The CPS was calculated by dividing the total number of PD-L1-positive cells (tumor cells, lymphocytes, and macrophages) by the total number of tumor cells and multiplying the result by 100.

$${\text{CPS}} = \frac{{{\text{PD}} - {\text{L}}1\;{\text{positive}}\;{\text{cells}} \left( {{\text{Tumor}}\;{\text{cells}},\;{\text{lymphocytes}},\;{\text{and}}\;{\text{macrophage}}} \right) \times 100}}{{{\text{viable}}\;{\text{tumor}}\;{\text{cells}}}}$$

FACS analysis

Peripheral blood mononuclear cells (PBMCs) from patients were isolated from Ficoll-Paque density-centered blood that had been treated with EDTA and stored in liquid nitrogen before analysis. Markers used for thawing and staining PBMCs included CD4, CD8, CD69, CD45, CD3, and PD-1(Biolegend, San Diego, CA, USA). The stained cells were acquired using BD Biosciences Canto II (BD Biosciences, San Diego, CA, USA), and the data were analyzed using FlowJo software (Tree Star, Ashland, OR, USA). Information about antibodies used in FACS is in Supplementary Table S1.

Statistical analysis

The time from the start of treatment to disease progression or death from any cause was defined as progression-free survival (PFS). The time from the start of treatment to death from any cause or the last follow-up date was defined as overall survival (OS). Treatment response was evaluated using the Response Evaluation Criteria in Solid Tumors version 1.1.

Maximally selected rank statistics and a time-dependent receiver operating characteristic curve were used to determine the optimal cutoff value of exoPD-L1 and other clinical values, which were compared with the median value. The chi-squared and Fisher’s tests for categorical variables were used to compare the clinicopathological differences between the groups.
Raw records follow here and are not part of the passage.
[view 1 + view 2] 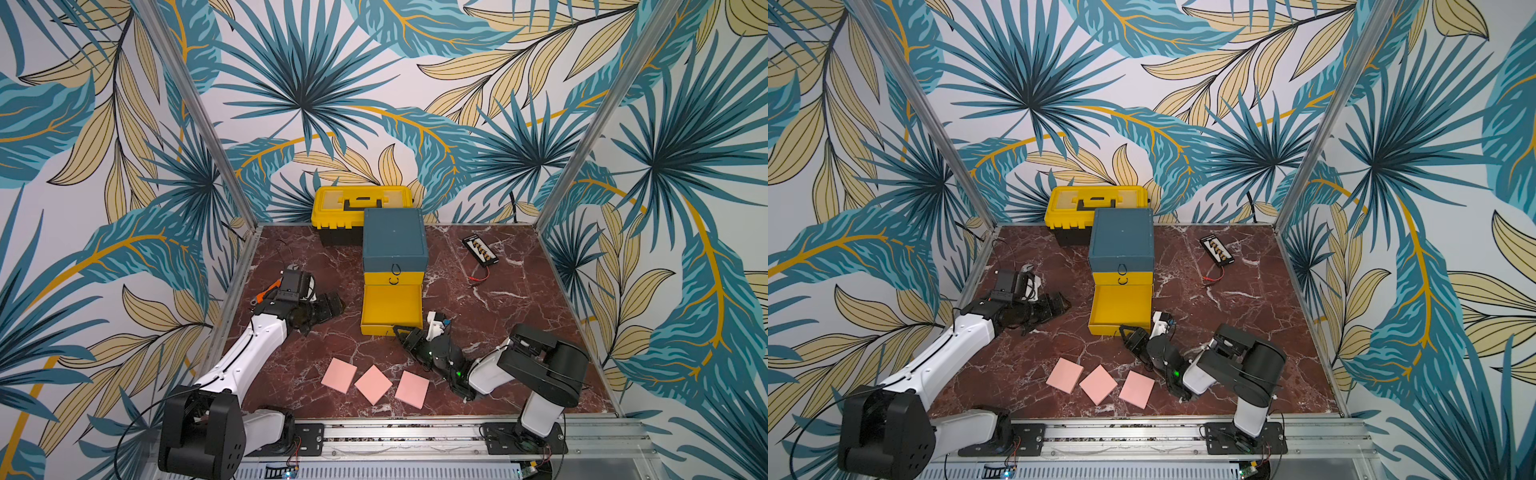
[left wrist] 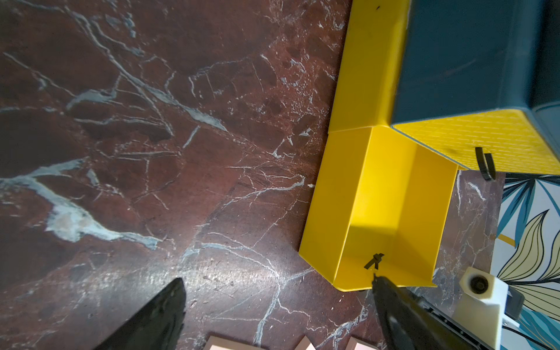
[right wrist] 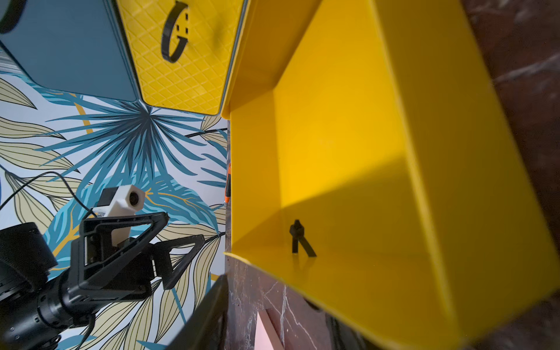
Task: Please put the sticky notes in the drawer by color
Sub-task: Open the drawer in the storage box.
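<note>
Three salmon pink sticky notes (image 1: 338, 375) (image 1: 373, 384) (image 1: 412, 389) lie in a row on the marble table near its front edge; both top views show them (image 1: 1062, 374). The drawer cabinet (image 1: 395, 241) is teal, and its bottom yellow drawer (image 1: 390, 309) is pulled out and empty (image 3: 348, 188). My right gripper (image 1: 398, 331) sits at that drawer's front right corner. Its jaws are apart with nothing in them, and one finger (image 3: 212, 309) shows beside a pink note (image 3: 266, 333). My left gripper (image 1: 328, 307) hovers open left of the drawer, also holding nothing (image 2: 277, 281).
A yellow toolbox (image 1: 361, 203) with a black handle stands behind the cabinet. A black connector board (image 1: 482, 249) with red wires lies at the back right. An orange-handled tool (image 1: 266, 293) lies behind my left wrist. Metal frame posts and patterned walls close in the table.
</note>
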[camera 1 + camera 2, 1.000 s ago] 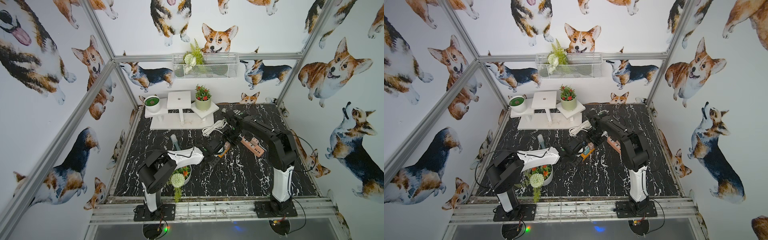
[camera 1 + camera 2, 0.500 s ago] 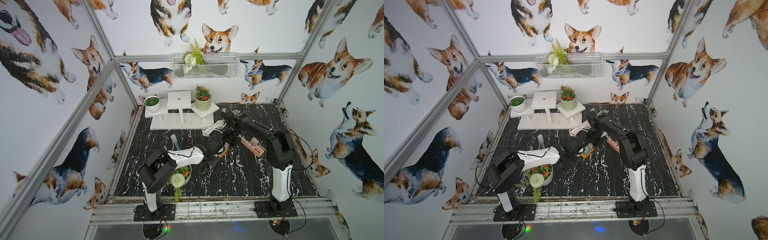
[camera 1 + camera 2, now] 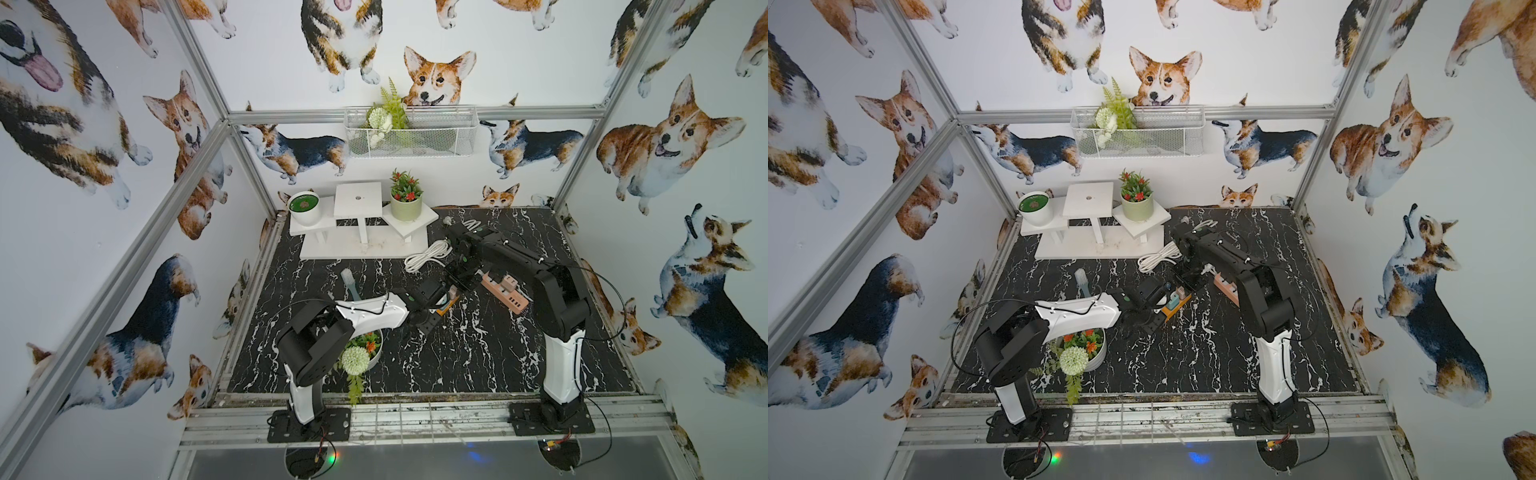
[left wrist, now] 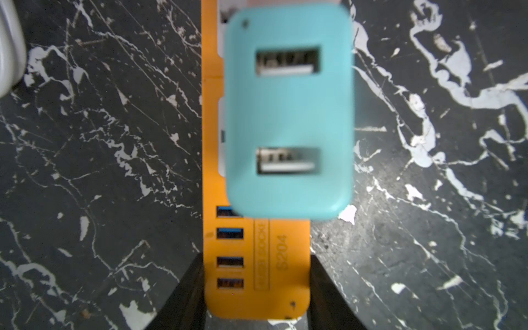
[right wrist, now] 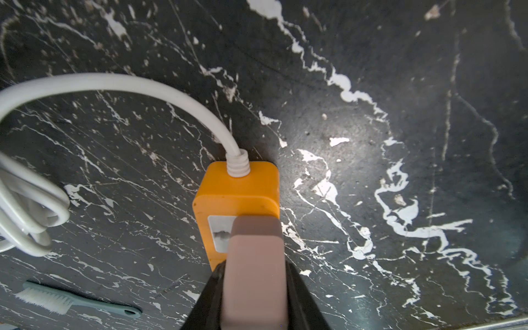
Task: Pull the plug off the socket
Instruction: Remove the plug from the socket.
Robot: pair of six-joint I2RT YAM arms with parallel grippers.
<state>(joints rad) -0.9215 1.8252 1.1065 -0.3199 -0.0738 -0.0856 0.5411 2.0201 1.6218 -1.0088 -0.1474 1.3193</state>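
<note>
An orange power strip, the socket (image 4: 285,257), lies mid-table on the black marble top. My left gripper (image 4: 256,283) is shut on its free end, one finger against each long side. A teal USB plug (image 4: 288,114) sits in the strip just ahead of those fingers. Further along is a dusty-pink plug (image 5: 254,271), near the end where the white cord (image 5: 143,88) enters the socket (image 5: 237,194). My right gripper (image 5: 254,285) is shut on the pink plug, black fingers pressed to both sides. In a top view both grippers (image 3: 1158,316) (image 3: 1187,282) meet over the strip (image 3: 1173,309).
A second, pink power strip (image 3: 505,293) lies right of the right gripper. The coiled white cord (image 3: 428,255) lies behind the grippers, and a teal brush (image 3: 348,280) to their left. A flower bowl (image 3: 365,349) sits under the left arm. A white stand (image 3: 361,224) with pots fills the back.
The right gripper's jaws have drawn in onto the pink plug. The left gripper has kept its hold on the orange strip, and neither arm has shifted noticeably.
</note>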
Univariate analyses for OS and PFS were performed using the Kaplan–Meier method and the log-rank test. Cox proportional hazards regression analyses were used for multivariate models to verify the prognostic values of clinical variables, including exoPD-L1 and sPD-L1. Statistical significance was set at p < 0.05. All statistical analyses were performed using R version 4.1.1 (http://www.r-project.org).
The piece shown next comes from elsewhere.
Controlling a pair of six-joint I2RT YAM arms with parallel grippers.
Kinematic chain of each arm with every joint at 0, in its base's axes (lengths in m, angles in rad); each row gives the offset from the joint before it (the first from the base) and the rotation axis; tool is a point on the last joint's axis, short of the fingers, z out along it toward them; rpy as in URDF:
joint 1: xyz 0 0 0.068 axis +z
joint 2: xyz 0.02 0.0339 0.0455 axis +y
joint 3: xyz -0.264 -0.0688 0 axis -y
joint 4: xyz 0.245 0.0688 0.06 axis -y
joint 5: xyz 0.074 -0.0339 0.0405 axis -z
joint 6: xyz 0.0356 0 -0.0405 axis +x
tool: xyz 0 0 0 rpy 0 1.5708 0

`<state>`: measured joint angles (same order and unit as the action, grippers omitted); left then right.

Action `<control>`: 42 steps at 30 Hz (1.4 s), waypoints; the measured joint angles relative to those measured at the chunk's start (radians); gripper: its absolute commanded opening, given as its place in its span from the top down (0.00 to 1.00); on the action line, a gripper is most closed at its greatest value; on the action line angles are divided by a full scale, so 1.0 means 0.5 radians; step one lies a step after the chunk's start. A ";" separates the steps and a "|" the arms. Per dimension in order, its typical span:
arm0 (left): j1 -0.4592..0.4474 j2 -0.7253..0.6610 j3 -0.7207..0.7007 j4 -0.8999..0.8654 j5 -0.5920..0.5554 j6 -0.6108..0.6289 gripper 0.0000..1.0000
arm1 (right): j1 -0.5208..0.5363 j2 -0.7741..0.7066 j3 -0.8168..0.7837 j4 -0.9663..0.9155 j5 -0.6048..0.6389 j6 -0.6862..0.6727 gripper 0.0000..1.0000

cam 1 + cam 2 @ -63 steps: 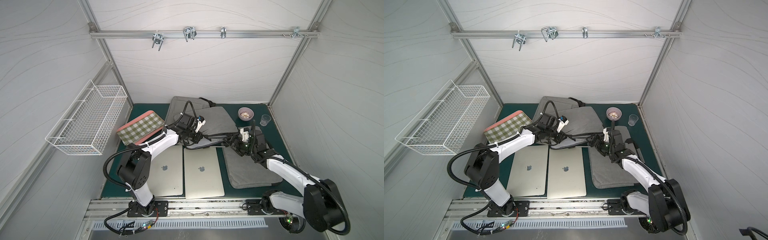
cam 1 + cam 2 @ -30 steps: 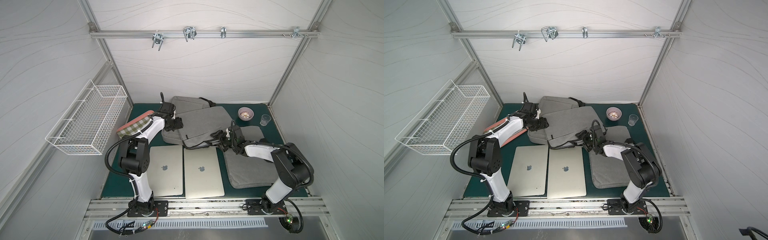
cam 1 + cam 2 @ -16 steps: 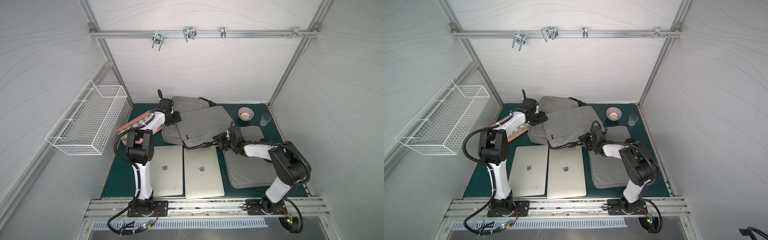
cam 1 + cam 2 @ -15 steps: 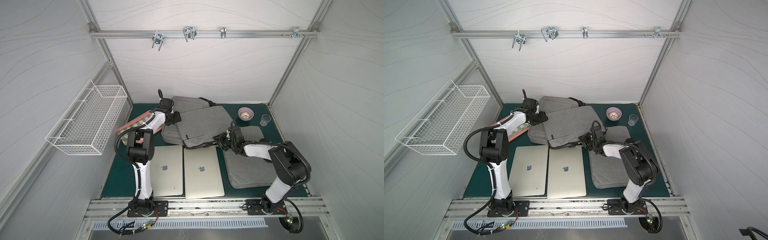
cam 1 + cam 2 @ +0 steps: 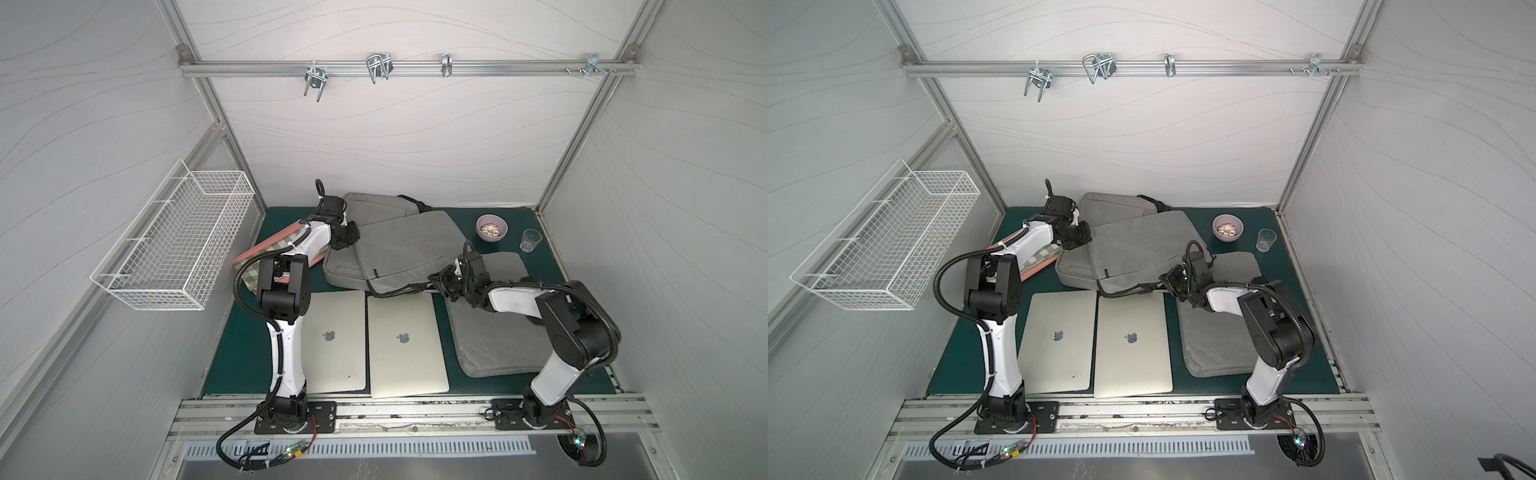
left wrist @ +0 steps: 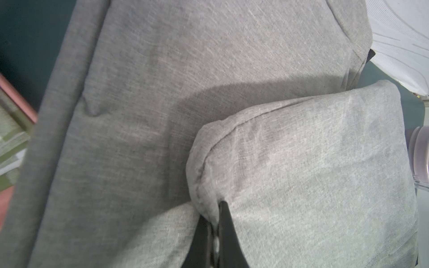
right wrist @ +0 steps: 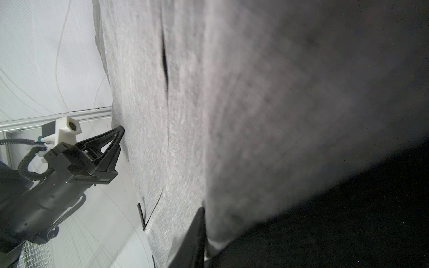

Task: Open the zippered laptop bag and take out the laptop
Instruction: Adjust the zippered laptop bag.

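A grey zippered laptop bag (image 5: 399,249) (image 5: 1133,249) lies slanted on top of a second grey bag (image 5: 374,205) at the back of the green mat. My left gripper (image 5: 352,237) (image 5: 1086,240) is at its far left corner. In the left wrist view the left gripper (image 6: 214,222) is shut on a fold of that corner. My right gripper (image 5: 441,282) (image 5: 1169,282) is at the near right corner by the black strap. One finger (image 7: 195,236) presses bag fabric (image 7: 232,116); the other is lost in the dark. The bag's inside is hidden.
Two shut silver laptops (image 5: 332,336) (image 5: 405,340) lie side by side at the front. A flat grey sleeve (image 5: 494,332) lies under the right arm. A pink bowl (image 5: 491,227) and a glass (image 5: 530,240) stand back right, a checked box (image 5: 266,253) back left, a wire basket (image 5: 174,241) on the left wall.
Both arms have swung outward from the bag's middle to opposite corners. Both grippers, open a second ago, have closed on the bag's fabric.
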<state>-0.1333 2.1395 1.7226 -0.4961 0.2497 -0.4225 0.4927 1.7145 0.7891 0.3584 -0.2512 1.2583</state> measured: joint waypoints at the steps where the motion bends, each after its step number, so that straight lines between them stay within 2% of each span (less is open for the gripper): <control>1: 0.001 -0.011 -0.019 0.012 -0.001 -0.004 1.00 | -0.006 0.003 -0.001 0.014 -0.002 -0.004 0.78; 6: 0.005 -0.183 -0.217 0.082 -0.021 -0.051 1.00 | -0.034 0.023 0.032 0.021 -0.029 -0.063 0.82; 10: 0.028 -0.444 -0.453 0.149 -0.060 -0.115 1.00 | -0.047 0.023 0.200 -0.129 -0.044 -0.207 0.82; 15: 0.063 -0.790 -0.792 0.285 -0.122 -0.246 1.00 | -0.089 0.115 0.560 -0.333 -0.131 -0.421 0.83; 20: 0.069 -1.105 -1.204 0.384 -0.175 -0.444 1.00 | -0.137 0.401 1.063 -0.617 -0.292 -0.689 0.84; 26: 0.020 -1.353 -1.564 0.440 -0.214 -0.669 1.00 | -0.153 0.717 1.482 -0.879 -0.431 -0.922 0.82; 33: -0.146 -1.495 -1.832 0.529 -0.234 -0.901 1.00 | -0.163 0.988 1.888 -1.106 -0.451 -1.122 0.77; 42: -0.158 -1.421 -1.829 0.616 -0.236 -1.006 0.99 | -0.163 1.170 2.159 -1.199 -0.465 -1.204 0.64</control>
<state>-0.2123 1.4288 0.8082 -0.1879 0.1318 -0.9257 0.4110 2.2993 1.8687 -0.2413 -0.4839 0.6563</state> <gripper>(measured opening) 0.056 0.340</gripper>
Human rights statement and informed consent

All procedures followed were in accordance with the ethical standards of the responsible committee on human experimentation (institutional and national) and with the Helsinki Declaration of 1964 and later versions. Informed consent to be included in the study, or the equivalent, was obtained from all patients.